Data:
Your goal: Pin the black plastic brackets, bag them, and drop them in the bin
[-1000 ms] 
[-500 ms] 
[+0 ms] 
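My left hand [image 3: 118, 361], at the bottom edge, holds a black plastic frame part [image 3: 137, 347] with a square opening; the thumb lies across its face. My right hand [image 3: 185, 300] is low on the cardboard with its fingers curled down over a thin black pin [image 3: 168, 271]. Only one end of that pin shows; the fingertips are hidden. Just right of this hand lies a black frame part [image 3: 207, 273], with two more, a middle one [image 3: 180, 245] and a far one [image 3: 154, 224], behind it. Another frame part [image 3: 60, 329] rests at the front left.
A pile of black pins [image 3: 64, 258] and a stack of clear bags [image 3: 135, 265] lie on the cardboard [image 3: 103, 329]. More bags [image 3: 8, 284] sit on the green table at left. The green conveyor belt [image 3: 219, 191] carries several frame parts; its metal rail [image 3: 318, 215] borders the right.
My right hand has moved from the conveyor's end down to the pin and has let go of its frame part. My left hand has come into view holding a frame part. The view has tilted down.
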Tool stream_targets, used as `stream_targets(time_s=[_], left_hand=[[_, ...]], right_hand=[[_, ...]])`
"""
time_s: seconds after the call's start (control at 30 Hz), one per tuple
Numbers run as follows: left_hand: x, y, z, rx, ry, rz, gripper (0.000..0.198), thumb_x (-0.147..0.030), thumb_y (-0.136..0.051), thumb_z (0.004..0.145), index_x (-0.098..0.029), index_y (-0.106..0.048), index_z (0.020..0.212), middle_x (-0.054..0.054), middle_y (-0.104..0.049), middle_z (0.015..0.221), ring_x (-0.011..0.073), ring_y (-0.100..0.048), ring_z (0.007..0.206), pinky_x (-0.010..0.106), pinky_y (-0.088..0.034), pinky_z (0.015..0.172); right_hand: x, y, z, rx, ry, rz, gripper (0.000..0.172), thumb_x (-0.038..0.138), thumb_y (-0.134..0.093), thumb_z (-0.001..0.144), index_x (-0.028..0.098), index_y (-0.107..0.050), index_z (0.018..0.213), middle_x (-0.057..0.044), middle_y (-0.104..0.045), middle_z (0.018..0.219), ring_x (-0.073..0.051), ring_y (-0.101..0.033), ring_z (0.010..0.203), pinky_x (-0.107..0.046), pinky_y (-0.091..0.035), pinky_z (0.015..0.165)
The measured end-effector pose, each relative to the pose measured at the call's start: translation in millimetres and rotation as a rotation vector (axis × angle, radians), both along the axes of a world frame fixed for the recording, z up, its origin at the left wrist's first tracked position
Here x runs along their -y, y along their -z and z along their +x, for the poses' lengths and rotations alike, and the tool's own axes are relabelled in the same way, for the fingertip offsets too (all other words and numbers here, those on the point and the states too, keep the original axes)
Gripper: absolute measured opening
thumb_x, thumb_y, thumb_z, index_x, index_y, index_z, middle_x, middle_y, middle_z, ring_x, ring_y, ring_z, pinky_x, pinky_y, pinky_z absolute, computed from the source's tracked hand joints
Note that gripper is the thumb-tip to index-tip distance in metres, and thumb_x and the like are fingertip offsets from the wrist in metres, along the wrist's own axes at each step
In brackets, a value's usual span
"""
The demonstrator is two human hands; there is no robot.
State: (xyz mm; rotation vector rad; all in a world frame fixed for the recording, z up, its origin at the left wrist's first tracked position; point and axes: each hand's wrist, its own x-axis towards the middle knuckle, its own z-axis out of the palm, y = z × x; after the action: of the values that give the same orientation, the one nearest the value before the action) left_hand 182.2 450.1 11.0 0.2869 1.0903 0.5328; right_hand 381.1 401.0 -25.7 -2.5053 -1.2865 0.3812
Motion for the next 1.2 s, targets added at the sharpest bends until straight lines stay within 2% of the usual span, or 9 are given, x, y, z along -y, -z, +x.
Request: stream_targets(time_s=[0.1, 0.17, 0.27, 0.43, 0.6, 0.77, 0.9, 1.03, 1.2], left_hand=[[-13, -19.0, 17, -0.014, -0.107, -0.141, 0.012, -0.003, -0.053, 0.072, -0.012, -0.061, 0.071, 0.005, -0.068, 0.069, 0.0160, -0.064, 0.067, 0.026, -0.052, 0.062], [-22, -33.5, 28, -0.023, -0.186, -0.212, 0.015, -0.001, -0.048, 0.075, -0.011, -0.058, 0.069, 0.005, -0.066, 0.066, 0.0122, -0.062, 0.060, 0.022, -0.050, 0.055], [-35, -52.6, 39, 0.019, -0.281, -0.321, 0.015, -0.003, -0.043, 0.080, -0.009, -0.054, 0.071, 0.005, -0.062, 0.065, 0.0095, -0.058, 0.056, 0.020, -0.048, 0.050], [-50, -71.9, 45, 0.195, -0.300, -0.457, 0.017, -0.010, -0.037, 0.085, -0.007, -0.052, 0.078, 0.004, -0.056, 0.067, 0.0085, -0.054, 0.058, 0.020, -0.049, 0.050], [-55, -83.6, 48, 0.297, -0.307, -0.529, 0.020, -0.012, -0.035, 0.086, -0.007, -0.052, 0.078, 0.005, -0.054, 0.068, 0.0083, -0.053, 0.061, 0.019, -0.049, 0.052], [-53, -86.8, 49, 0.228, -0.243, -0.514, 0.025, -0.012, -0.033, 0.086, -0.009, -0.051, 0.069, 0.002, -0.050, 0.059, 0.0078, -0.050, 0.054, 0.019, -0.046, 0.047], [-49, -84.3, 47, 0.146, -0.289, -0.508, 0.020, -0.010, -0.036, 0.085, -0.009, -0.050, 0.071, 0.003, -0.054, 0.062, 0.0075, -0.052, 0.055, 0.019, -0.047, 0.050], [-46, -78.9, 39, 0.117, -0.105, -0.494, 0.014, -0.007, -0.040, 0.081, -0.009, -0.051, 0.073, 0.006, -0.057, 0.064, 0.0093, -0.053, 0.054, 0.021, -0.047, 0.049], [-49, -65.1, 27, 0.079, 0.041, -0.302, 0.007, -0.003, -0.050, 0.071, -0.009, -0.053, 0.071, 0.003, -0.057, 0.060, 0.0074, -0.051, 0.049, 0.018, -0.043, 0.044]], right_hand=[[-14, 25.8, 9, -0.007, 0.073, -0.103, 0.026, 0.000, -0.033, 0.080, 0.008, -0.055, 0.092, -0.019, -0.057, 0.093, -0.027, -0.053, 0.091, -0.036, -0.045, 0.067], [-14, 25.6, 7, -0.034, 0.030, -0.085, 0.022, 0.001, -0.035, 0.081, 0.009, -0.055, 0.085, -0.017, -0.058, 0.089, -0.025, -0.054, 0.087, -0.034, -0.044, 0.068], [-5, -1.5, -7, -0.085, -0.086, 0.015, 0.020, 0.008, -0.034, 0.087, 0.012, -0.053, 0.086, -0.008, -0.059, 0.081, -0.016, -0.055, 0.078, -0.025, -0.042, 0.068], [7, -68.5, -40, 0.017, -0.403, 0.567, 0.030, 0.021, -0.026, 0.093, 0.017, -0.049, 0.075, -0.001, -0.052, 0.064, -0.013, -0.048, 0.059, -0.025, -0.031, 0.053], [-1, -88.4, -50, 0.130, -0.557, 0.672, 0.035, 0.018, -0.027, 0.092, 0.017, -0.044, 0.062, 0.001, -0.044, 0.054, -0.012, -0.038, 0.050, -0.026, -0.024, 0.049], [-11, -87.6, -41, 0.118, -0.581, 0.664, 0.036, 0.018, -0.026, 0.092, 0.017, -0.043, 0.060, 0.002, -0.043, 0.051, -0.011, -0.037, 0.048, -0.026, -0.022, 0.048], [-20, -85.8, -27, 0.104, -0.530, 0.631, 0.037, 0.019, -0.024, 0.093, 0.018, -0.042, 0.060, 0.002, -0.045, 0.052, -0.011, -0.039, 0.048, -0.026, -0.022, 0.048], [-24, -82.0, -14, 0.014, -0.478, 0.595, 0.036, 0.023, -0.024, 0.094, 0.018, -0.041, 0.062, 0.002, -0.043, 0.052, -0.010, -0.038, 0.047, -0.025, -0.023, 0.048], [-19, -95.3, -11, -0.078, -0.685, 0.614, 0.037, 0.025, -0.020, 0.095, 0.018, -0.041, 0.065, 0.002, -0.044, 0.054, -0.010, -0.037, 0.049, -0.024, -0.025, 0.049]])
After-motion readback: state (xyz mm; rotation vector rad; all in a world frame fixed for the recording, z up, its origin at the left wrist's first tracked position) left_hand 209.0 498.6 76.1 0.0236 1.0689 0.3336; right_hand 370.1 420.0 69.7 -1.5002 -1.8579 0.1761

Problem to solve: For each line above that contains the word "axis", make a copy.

Answer space:
The measured end-effector pose, each relative to the pose measured at the call's start: translation in millimetres and rotation as a rotation vector (axis × angle, radians), both along the axes of a world frame fixed for the recording, z up, its origin at the left wrist's first tracked position
State: (xyz mm; rotation vector rad; all in a world frame fixed for the recording, z up, its origin at the left wrist's first tracked position; point and axes: each hand's wrist, its own x-axis towards the middle knuckle, its own z-axis out of the palm, y = z × x; after the action: of the values that give the same orientation, the one nearest the value before the action) left_hand 182.2 450.1 11.0 0.2869 1.0903 0.5328; right_hand 381.1 401.0 -25.7 -2.5053 -1.2865 0.3812

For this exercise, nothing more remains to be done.